Read on for the long answer.

\-----

Let's start with the facts.

First of all your options are contracts obligating someone to sell you stock
at a fixed price should you choose. If the stock costs more than that, then
your options can be used to make you a profit. If the stock costs less than
that, then it makes no sense to exercise your options. If you have 9000 shares
at an exercise price of $1.00, then thats not worth $9000, that's an
opportunity for you to SPEND $9000 and get something that might or might not
be worth more. (Note, there are tax consequences to handing out options at a
price different from the valuation of the company, so at the point they are
issued the return you can get from exercising them is usually $0.)

Secondly a company is worth today what someone is willing to pay for it. No
more, no less. All of the possible potential growth, and future revenue? They
only matter in so far as they convince someone that it is worth spending money
on. Tomorrow may be a different story, but today it is only worth what you can
find a buyer for it.

Thirdly, early stage companies are highly illiquid. Meaning that there is no
real market for them, and different people will assign wildly different
valuations. Also those valuations can change, fast, as facts change. (Where
facts may be as simple as, "there is a different person willing to invest".) A
4x fluctuation is very, very easy to believe. A 4x fluctuation down with new
investors tells me that the company could possibly succeed (else where would
you find investors?) but the prospects are nowhere near as bright as the
company previously thought.

\-----

Now what do these facts mean for you, or any employee?

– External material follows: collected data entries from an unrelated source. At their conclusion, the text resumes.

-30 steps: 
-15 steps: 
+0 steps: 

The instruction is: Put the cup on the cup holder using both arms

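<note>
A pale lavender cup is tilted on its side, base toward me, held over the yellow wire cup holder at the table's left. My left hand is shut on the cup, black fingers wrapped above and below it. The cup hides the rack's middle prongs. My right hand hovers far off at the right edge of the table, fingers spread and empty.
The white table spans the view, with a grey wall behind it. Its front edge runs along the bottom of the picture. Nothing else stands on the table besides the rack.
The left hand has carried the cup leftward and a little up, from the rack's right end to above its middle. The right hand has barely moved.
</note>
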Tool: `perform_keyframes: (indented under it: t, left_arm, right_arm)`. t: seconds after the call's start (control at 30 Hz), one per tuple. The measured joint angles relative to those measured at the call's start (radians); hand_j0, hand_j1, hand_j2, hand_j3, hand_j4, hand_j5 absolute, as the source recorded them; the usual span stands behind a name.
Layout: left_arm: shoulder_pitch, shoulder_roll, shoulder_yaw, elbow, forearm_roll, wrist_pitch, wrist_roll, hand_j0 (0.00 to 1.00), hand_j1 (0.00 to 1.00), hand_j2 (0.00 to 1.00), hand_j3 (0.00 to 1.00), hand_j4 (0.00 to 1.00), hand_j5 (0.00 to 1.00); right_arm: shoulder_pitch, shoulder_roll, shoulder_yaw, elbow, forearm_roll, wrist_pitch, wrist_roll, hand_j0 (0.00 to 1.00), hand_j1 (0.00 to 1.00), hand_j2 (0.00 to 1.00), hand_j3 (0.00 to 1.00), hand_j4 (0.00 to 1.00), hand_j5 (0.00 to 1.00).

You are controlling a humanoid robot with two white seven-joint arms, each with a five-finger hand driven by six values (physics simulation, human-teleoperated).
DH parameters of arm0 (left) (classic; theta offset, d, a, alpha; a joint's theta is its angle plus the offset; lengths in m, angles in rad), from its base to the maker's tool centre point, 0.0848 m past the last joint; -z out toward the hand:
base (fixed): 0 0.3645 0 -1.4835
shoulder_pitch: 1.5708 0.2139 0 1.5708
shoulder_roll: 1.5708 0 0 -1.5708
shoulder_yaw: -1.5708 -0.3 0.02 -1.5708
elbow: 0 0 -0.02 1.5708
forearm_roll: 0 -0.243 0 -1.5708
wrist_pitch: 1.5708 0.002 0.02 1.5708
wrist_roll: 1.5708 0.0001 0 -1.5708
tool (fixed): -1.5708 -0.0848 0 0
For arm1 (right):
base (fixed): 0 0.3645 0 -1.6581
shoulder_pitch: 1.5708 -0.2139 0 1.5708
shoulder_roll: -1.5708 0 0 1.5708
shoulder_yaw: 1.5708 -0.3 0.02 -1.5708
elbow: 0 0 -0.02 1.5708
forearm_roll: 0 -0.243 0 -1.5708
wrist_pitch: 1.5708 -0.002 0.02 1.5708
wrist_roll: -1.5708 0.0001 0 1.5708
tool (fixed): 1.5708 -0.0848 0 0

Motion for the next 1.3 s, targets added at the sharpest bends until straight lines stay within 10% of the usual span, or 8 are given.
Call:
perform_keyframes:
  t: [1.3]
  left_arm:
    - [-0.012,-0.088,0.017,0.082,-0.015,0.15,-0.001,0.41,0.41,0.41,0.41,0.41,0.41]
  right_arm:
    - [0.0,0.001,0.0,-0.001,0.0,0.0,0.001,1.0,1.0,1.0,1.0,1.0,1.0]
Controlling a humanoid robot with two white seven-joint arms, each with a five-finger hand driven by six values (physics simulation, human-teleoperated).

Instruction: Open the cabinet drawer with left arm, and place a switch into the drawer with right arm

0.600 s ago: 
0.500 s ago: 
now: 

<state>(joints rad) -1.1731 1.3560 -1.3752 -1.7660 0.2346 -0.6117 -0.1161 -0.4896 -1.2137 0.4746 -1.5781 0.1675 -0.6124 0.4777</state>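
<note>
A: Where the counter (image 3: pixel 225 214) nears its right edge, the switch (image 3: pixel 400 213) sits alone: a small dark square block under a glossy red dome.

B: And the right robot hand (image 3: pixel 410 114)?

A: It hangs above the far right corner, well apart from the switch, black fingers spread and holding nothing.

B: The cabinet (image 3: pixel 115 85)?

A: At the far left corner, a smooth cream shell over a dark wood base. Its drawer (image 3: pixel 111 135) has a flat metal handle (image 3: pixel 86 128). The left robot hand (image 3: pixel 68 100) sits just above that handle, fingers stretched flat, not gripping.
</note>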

First, options are not worth the strike price. $150k is not the worth of the
options you got in the first round. That is the amount you are allowed to
spend at that price for stock that might or might not be worth more.
(Hopefully will be worth more.)

Second, as an employee you like low strike prices. The lower it is, the easier
it is to be worth a lot later.

Third, options for the future could always wind up worth something, but that
is not guaranteed. Your $4 options are only going to be worth something if the
company grows to the point where it will be worth a lot. Even if the company
is worth less now, it is possible for it to be worth more later. Nobody knows
whether that will happen, and your guess is likely to be better informed than
mine.

Fourth, the high valuation on your initial options suggests that this is the
value that the initial external investor thought it deserved, and maybe
invested at. The current valuation is likely to be based on what current
investors think it is valued at, and likely that reflects what value their
investments were made on the basis of. That means that the initial external
investor really believed in the company, and has likely lost a lot of money on
paper so far. (But could still make it back if the company succeeds.) As
upsetting as this may be for you, it is unlikely that anyone was intentionally
trying to cheat you.

------
bobfirestone
In options there are two important numbers the current stock price and the
strike price. Assuming the stock price is higher than the strike price the
option is worth the difference between the two.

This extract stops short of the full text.